Starbucks Adds Dairy-Free Iced Toasted Vanilla Oat Milk Drink to Menu
Starbucks is trying its hardest to make your dairy-free coffee dreams come true. The international coffee chain has doubled down on its vegan development recently, integrating exciting new plant-based milk specialty drinks into its selection. Now, Starbucks is welcoming Springtime with the launch of the Iced Toasted Vanilla Oat Milk Shaken Espresso drink. The new dairy-free drink will join the company’s growing list of dairy-free shaken espresso drinks and vegan-friendly beverages.
The coffee giant currently offers four types of dairy-free milk alternatives including coconut, soy, almond, and oat milk. Last spring, the company teamed up with Oatly to introduce oat milk to its stores worldwide and subsequently caused a dairy-free frenzy that drained all of the company’s oat milk supply within weeks. Since then, Starbucks has recovered its supply and continues to introduce brand new oat milk specialty drinks.

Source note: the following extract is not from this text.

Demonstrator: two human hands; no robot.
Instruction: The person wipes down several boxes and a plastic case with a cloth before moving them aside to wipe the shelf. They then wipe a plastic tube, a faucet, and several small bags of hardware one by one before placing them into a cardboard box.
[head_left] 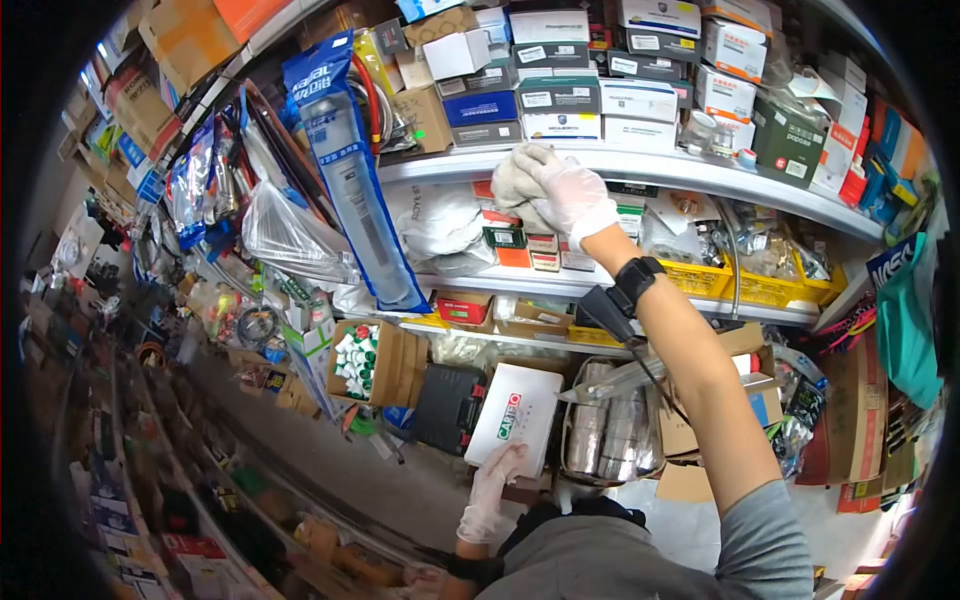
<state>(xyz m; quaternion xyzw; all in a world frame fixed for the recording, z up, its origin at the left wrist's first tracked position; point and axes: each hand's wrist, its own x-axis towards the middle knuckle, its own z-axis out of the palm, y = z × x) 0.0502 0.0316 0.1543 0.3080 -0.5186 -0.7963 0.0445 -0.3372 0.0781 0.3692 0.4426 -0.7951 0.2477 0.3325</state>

The new Iced Toasted Vanilla Oat Milk Shaken Espresso drink will feature a signature Blonde espresso shot mixed into oat milk and infused with caramelized vanilla flavoring. This beverage is distinguished from other menu items because of its aerated texture, which is achieved by mixing the ingredients together using a handshaking technique similar to a martini.

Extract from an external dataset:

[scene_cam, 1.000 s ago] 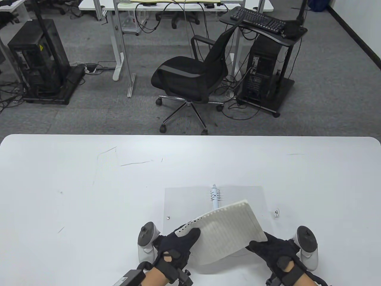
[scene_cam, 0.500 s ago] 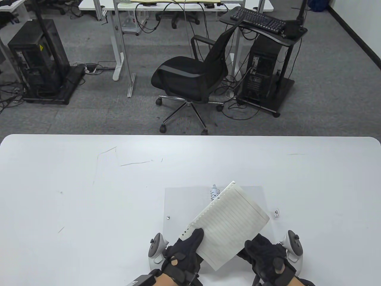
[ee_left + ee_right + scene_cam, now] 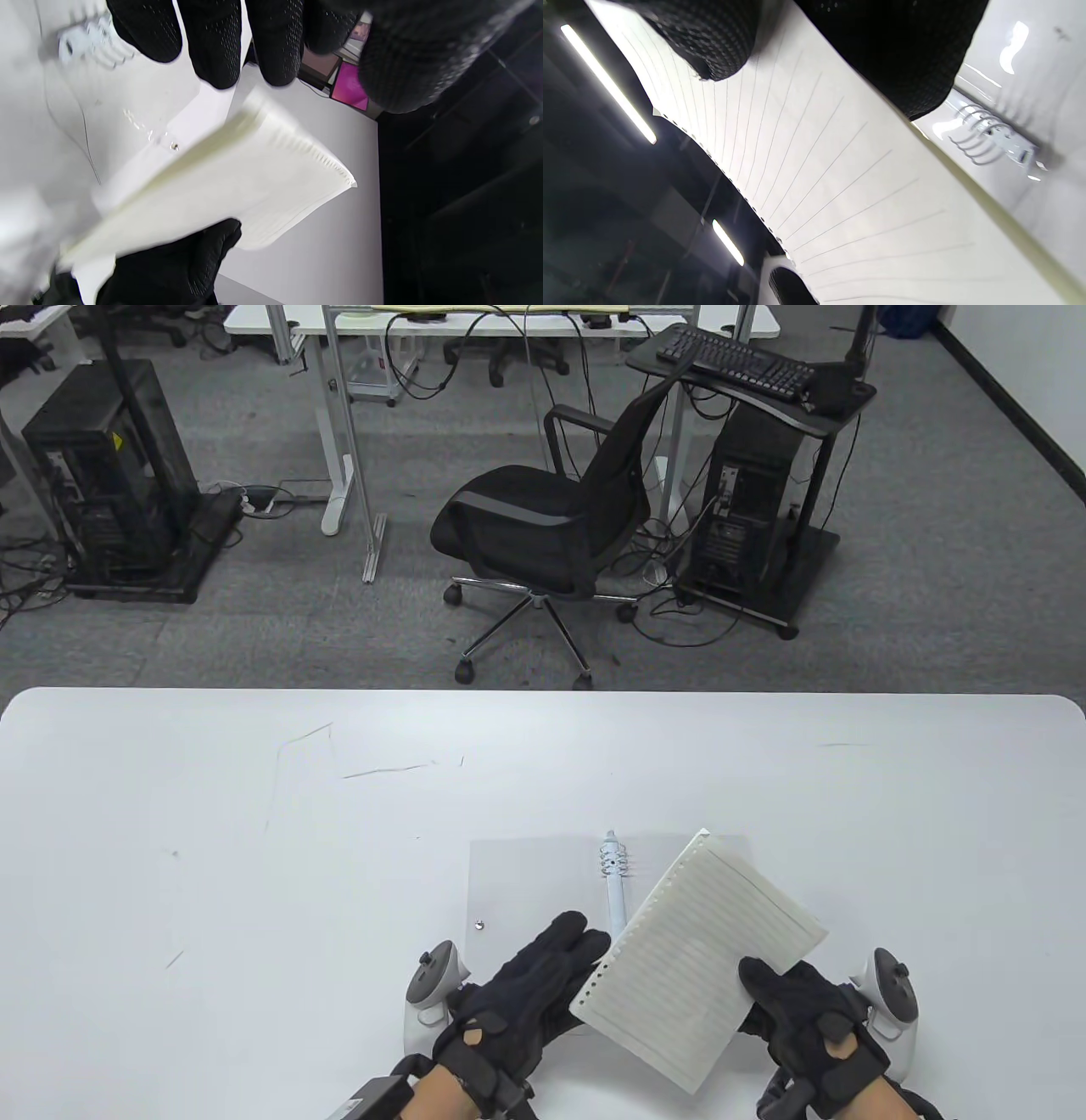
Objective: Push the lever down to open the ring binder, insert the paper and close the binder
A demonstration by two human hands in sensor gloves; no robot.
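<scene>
Paper [image 3: 704, 950] pinched by right hand [image 3: 802, 1014] fingers

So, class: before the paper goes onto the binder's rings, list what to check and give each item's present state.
1. Right hand grips the paper stack: ok.
2. Left hand helps hold the stack: not ok; its fingers lie straight beside the punched edge.
3. Binder lies open and flat on the table: ok.
4. Rings are open: cannot tell.
5. Punched edge lines up over the rings: not ok; the stack is tilted, lifted and to their right.
</scene>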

Alongside the new Iced Toasted Vanilla Oat Milk Shaken Espresso, Starbucks’ menu also features two other flavors: The new Spring classic will join the Iced Brown Sugar Oatmilk and the Iced Chocolate Almondmilk on the permanent shaken espresso menu.
Starbucks’ Dominant Plant-Based Shift
Last year, Starbucks' CEO Kevin Johnson announced that the company had realized the higher demand for plant-based and dairy-free products, promising that it intended to cater to this rising demand with a "dominant shift" toward plant-based menu items. Following this announcement, Starbucks has worked to develop its retail, beverage, and food categories companywide.
Most recently, Starbucks debuted a dairy-free version of one of its most iconic products: The store-bought bottled Frappuccinos. The company unveiled two new flavors including Dark Chocolate Brownie and Caramel Waffle Cookie. The two flavors will be exclusive to the Oatmilk variety, marking the first time the company focused on ready-to-go vegan items.
Overall, the plant-based beverage market is increasing at an unprecedented growth rate of 14.3 percent, expected to reach $66.5 billion by 2028. Starbucks' new product model aims to capitalize on the growing industry, developing plant-based beverages with all four alternative milk offerings.
Starbucks has faced backlash for maintaining its dairy-free milk surcharge. Worldwide, the coffee giant continues to charge customers extra for substituting dairy milk for the four vegan milks on the menu. Late last year, the plant-based activism group Switch4Good released a prank press release that fooled news outlets, announcing Starbucks had reversed the surcharge so that customers didn't have to pay extra for dairy milk. Although the press release was debunked, Starbucks almost immediately announced that it would remove the plant-based surcharges from 1,020 locations in the UK, making its plant-based milk options more accessible than ever before, although the charge still remains in the US.
Alongside its strides in dairy-free beverage offerings, Starbucks is also working to expand its plant-based food category. The company recently teamed up with OmniFoods to launch vegan crab cakes at 170 Hong Kong locations, marking the first time the coffee chain had offered seafood. The company has also tested vegan food items within the United States, including Miyoko's vegan cream cheese.
Even more impressively, Starbucks launched a Greener Stores initiative that tested out a 50 percent vegan menu. The campaign aims to open 10,000 environmentally friendly stores by 2025. While many vegan food options have yet to be added permanently to menus, Starbucks' abundant tests signify a change coming in the near future.